■ **Exercise requirements**
Begin at the line containing "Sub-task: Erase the" in the entries below and end at the line containing "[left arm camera"; transcribe that range exactly and nothing outside it.

[[ Records for this exercise open ]]

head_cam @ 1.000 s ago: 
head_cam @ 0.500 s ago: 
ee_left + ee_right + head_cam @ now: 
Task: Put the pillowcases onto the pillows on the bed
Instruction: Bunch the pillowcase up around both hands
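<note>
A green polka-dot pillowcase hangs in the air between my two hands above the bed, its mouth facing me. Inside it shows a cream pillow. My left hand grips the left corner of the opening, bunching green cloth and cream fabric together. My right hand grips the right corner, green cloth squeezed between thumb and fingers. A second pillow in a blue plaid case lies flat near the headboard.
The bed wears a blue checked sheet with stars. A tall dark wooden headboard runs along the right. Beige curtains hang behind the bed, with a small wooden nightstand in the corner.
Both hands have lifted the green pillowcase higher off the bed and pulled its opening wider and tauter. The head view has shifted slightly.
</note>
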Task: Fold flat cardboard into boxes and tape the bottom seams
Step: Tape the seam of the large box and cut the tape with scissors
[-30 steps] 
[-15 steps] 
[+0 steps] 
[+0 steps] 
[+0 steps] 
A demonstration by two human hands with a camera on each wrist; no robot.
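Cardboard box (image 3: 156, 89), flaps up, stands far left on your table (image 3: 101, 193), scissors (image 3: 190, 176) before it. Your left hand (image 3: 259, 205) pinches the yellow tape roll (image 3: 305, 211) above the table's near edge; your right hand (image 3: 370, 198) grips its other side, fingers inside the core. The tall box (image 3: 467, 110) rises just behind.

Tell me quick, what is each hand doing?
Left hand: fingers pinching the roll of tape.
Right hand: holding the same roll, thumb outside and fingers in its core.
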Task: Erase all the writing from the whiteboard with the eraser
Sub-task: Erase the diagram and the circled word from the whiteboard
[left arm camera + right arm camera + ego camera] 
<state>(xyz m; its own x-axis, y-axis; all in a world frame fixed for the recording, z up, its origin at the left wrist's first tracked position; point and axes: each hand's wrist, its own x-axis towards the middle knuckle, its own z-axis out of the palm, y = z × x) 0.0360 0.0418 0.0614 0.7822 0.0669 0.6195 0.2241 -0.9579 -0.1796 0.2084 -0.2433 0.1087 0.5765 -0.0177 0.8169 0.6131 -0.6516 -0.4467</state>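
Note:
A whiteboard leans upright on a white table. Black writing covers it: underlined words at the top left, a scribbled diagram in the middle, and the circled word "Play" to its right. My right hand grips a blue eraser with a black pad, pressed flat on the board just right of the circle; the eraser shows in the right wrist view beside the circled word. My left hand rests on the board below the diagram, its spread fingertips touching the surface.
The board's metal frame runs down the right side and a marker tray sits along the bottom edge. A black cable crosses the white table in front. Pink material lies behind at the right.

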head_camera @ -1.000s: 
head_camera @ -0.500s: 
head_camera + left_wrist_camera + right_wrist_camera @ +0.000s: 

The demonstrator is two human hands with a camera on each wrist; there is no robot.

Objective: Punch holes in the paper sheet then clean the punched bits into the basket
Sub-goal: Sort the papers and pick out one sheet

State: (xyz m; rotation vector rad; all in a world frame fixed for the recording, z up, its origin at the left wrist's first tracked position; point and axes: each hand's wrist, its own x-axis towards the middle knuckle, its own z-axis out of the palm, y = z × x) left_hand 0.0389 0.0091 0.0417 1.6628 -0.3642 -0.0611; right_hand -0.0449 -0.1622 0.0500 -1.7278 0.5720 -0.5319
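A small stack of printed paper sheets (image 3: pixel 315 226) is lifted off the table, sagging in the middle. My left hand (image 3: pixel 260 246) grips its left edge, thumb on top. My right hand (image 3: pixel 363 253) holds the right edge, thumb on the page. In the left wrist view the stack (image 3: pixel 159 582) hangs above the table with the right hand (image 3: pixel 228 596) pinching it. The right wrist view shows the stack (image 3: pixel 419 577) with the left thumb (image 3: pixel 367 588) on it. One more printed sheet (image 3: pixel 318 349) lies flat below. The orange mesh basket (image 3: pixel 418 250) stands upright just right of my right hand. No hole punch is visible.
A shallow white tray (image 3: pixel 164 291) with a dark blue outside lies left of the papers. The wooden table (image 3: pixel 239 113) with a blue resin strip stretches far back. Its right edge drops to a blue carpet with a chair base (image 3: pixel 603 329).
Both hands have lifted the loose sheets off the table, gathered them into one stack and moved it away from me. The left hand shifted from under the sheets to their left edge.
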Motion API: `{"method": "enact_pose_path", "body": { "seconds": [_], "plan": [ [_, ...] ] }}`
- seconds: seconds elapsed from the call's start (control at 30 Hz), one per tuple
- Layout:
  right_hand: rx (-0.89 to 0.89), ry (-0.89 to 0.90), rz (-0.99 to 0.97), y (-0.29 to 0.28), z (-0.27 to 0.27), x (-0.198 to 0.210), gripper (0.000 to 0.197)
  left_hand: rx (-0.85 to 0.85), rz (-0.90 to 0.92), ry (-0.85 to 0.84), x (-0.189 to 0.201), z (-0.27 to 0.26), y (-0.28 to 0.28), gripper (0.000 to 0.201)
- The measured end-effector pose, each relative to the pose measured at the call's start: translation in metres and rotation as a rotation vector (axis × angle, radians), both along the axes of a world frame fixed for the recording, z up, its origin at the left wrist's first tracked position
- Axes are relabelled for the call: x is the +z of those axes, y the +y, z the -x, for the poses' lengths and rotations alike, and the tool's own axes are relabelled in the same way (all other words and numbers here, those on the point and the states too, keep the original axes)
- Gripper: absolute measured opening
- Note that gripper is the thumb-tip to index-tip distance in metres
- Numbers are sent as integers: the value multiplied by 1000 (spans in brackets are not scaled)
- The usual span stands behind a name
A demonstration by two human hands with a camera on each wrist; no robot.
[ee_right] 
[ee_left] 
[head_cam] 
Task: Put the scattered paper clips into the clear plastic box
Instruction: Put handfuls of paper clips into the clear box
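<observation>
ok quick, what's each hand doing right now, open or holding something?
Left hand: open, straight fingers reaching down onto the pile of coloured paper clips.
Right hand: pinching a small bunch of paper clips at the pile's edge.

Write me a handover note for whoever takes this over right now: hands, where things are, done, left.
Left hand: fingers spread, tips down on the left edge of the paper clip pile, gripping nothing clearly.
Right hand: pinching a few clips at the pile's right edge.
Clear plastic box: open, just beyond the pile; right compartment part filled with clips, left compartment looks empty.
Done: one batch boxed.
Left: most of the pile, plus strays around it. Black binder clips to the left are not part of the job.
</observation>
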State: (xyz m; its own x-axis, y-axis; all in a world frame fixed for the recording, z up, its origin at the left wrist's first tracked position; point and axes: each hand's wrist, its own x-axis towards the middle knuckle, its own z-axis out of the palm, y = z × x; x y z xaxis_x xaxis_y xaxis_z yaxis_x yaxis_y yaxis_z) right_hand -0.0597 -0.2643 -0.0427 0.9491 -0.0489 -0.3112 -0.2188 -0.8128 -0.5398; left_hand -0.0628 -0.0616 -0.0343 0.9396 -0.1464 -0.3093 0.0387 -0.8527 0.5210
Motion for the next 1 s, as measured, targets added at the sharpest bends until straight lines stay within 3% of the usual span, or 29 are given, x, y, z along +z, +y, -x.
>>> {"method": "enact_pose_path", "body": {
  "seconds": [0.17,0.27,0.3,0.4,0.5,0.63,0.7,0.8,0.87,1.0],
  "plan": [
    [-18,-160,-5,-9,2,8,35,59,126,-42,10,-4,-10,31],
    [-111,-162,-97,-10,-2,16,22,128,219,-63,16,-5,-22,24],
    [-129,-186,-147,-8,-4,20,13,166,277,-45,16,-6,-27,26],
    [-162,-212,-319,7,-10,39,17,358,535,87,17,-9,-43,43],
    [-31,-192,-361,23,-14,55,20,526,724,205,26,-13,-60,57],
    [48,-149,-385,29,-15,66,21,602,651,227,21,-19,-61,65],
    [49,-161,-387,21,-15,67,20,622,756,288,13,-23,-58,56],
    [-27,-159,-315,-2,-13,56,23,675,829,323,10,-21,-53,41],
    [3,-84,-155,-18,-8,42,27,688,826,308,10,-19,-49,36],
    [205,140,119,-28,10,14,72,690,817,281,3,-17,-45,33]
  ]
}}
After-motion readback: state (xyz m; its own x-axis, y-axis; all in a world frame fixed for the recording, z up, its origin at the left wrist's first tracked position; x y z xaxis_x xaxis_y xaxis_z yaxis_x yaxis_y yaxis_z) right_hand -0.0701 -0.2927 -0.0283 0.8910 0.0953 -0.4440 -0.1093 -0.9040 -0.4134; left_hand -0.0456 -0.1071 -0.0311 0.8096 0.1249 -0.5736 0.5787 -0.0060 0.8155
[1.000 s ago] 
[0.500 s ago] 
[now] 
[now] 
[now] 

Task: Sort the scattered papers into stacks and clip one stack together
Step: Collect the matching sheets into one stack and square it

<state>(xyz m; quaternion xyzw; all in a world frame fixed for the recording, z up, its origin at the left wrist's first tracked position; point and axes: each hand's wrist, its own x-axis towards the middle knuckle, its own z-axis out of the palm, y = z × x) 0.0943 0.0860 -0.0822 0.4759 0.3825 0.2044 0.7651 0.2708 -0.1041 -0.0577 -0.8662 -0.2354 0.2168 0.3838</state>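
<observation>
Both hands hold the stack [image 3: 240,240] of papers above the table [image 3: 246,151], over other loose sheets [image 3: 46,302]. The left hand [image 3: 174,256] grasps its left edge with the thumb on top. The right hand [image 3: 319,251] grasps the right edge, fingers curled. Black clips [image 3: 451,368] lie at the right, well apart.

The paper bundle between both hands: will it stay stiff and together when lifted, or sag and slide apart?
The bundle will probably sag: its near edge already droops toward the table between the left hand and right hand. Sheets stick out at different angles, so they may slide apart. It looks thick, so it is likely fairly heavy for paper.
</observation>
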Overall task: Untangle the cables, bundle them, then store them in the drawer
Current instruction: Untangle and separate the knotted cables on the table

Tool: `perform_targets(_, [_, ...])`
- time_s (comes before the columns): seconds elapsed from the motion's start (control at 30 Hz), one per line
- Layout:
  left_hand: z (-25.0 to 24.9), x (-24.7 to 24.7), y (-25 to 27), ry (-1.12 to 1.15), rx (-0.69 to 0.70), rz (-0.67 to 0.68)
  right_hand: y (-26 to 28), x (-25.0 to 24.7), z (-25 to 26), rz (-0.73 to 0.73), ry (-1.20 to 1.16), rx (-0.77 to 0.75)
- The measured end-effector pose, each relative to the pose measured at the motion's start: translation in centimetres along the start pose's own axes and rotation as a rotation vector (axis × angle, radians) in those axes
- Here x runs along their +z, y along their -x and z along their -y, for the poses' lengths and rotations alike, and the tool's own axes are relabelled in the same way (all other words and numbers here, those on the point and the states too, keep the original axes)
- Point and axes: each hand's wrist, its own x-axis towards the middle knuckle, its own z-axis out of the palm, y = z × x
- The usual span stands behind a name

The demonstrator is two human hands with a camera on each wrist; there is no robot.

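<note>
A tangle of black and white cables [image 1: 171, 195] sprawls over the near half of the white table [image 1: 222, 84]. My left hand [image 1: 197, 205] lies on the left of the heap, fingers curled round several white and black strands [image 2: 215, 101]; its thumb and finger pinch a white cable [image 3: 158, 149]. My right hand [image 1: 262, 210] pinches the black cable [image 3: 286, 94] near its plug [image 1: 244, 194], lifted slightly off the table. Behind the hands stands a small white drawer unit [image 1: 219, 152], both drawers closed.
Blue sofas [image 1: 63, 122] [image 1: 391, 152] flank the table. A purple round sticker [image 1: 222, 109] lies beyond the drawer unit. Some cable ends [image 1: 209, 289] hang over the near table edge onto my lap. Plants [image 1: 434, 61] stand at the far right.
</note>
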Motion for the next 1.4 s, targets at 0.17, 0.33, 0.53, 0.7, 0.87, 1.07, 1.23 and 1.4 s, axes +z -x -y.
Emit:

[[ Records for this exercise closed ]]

■ **Answer for the task**
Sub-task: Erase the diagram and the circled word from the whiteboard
[left arm camera + right arm camera + ego camera] 

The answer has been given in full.